The Heartfelt Comment
While I could understand potentially moderating curse words, I can not see moderating this next comment. When Girl Grey got wind of the post she apparently made her way over to the blog and left her own commentary. Since she knew that Jae’s comment did not make it through the moderation queue, she also emailed me hers just in case the same fate happened. I told myself that I would give the blogger until this morning to have allowed that comment through the moderation queue before making my own commentary. This is not particularly the way I would have liked to have ended my blogging week, but I feel like I needed to make this post. Below is Grey’s comment…
I am actually the person that was being replied to in the twitter convo, not Jae. To context the whole situation: All involved are my friends, & all still are my friends.
During the whole conversation, I had posted about how, when I was 350+ pounds, I would get looks and stares coming into a room. My ultimate goal was just the be unnoticed. I felt shamed, I felt outcast, and I felt worthless. Fast forward 200 pound loss, and I was also explaining, I still feel that way. I walk down the mall and I hear cat calls. I get accused of showing too much chest area – when I’m still a large chested woman – and beyond turtlenecks, I’m going to show something. My boisterous and naturally flirty personality gets me called a tease. And in all this, I I found people who understood me.
And then the pretty comment happened. And yes, I do believe in the right to say what you want – but there is a time and place for everything. I get compliments every day. I take them with grace and appreciation, as I took this one no different. I actually had a nice DM with the person afterwards, and all was well.

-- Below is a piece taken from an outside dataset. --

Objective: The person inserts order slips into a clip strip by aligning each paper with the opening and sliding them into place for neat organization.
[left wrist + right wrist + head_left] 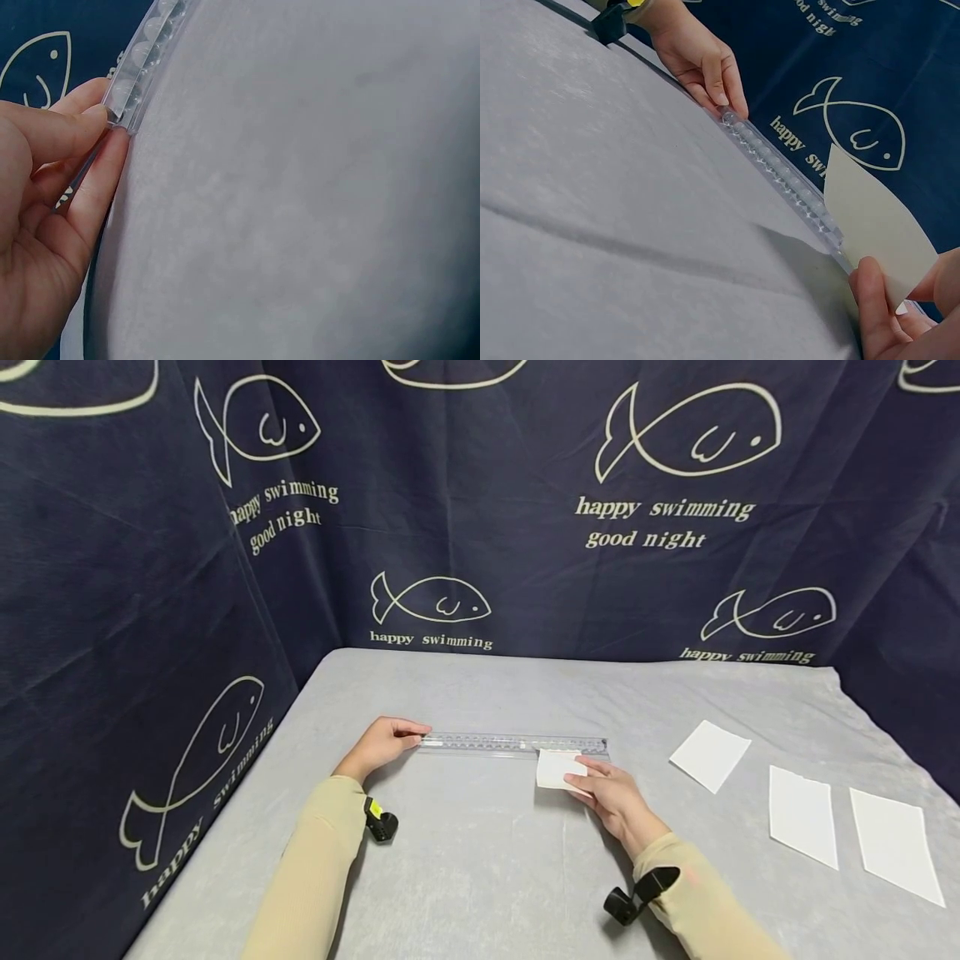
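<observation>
A long clear plastic strip with a row of round bubbles (480,743) lies crosswise over the grey table. My left hand (378,750) pinches its left end between thumb and fingers; the left wrist view shows the grip close up on the strip's tip (133,86). In my right hand (618,802) is a small white paper piece (553,770), pinched between thumb and fingers. This paper overlaps the strip near its right end in the head view. Seen from the right wrist, the paper (874,221) stands raised and slightly curved beside the strip (780,176).
Three white paper sheets lie on the right of the table: a squarish one (711,756), a longer one (802,817) and another at the far right (896,845). A dark blue curtain (525,593) with fish drawings hangs behind the grey tabletop (465,877).
</observation>
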Demonstrator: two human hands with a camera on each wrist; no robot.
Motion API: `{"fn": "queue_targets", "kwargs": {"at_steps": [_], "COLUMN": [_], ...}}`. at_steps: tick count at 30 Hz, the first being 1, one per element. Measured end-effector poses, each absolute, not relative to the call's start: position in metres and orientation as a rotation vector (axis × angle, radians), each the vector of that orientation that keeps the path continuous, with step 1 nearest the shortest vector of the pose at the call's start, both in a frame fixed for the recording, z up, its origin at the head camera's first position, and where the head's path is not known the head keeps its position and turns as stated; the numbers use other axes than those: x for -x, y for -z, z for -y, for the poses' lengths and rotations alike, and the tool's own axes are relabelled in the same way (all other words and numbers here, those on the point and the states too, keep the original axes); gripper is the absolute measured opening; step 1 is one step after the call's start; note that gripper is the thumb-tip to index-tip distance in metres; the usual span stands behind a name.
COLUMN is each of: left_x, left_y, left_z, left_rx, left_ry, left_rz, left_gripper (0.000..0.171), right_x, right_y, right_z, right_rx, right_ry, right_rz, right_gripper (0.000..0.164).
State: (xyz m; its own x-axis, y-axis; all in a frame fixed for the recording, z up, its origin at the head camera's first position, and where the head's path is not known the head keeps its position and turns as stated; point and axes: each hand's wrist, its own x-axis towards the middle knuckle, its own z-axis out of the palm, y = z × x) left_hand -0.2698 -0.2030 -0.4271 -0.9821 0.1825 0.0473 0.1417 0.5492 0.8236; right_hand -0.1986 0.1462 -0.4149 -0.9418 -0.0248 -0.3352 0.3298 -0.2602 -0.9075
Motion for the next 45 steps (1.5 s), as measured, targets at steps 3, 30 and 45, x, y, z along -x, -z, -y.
{"fn": "queue_targets", "kwargs": {"at_steps": [3,30,45], "left_x": [0.270,0.269,0.270], "left_y": [0.429,0.426,0.427], "left_z": [0.202,0.201,0.201], "left_rx": [-0.295,-0.278,-0.244], "left_ry": [-1.444,-1.438,-1.434], "left_rz": [-2.727,-2.727,-2.718], "left_gripper": [0.022,0.022,0.022], "right_x": [0.198,0.196,0.196], "right_y": [0.416,0.416,0.416], "right_z": [-0.149,-0.171,-0.180], "right_rx": [-0.363,-0.360,-0.371], "right_ry": [2.306,2.304,2.321], "right_rz": [-1.753,-1.757,-1.726], "right_gripper": [0.061,0.065,0.069]}}
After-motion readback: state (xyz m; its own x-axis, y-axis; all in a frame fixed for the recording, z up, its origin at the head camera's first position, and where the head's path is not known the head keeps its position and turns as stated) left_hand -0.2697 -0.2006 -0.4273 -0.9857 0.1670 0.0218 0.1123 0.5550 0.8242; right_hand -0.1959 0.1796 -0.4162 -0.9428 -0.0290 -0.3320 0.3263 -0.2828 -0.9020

However, that being said, I feel like this situation was akin to coming into an AA meeting and calling the lot a bunch of drunkards; it was inappropriate timing. If we all agree that mental health issues need to be addressed, but then turn around and say “Oh, but if someone says something hurtful, grow a thick skin because there is free speech,” I think we have an issue. I appreciated Bel & Jae stepping in, I don’t feel like Bel was in the wrong.
This morning when trying to decide if I was going to make this post or not, I noticed the above commentary on a second twitter account that the blogger uses. I knew then that no matter what someone posted, it would not end up making it through the moderation queue. It seems that the person is not actually interested in free speech like they claimed in their own post. In fact this is a direct quote from that same blog post…
Free speech isn’t just speech that makes you comfortable. Free speech means everyone is free to engage is speech regardless of the feelings of others.
The hypocrisy of that statement, given the turn of events actually makes me a little queasy to my stomach. I’ve never claimed to be more than I am, nor have I heralded higher ideals than just trying to be a decent human being. However if an individual is going to wrap themselves in the blanket of free speech, then by god they better mean it and live up to those ideals. I’ve tried to make this post as positively as I can, and I have still tried to protect the identity of the twitter accounts that I am referencing. I am just disgusted by this entire chain of events, and should have potentially let it go. However I felt like the comments that never made it through moderation needed to be heard. Thanks for your time and tomorrow we will return to regularly scheduled gaming discussion.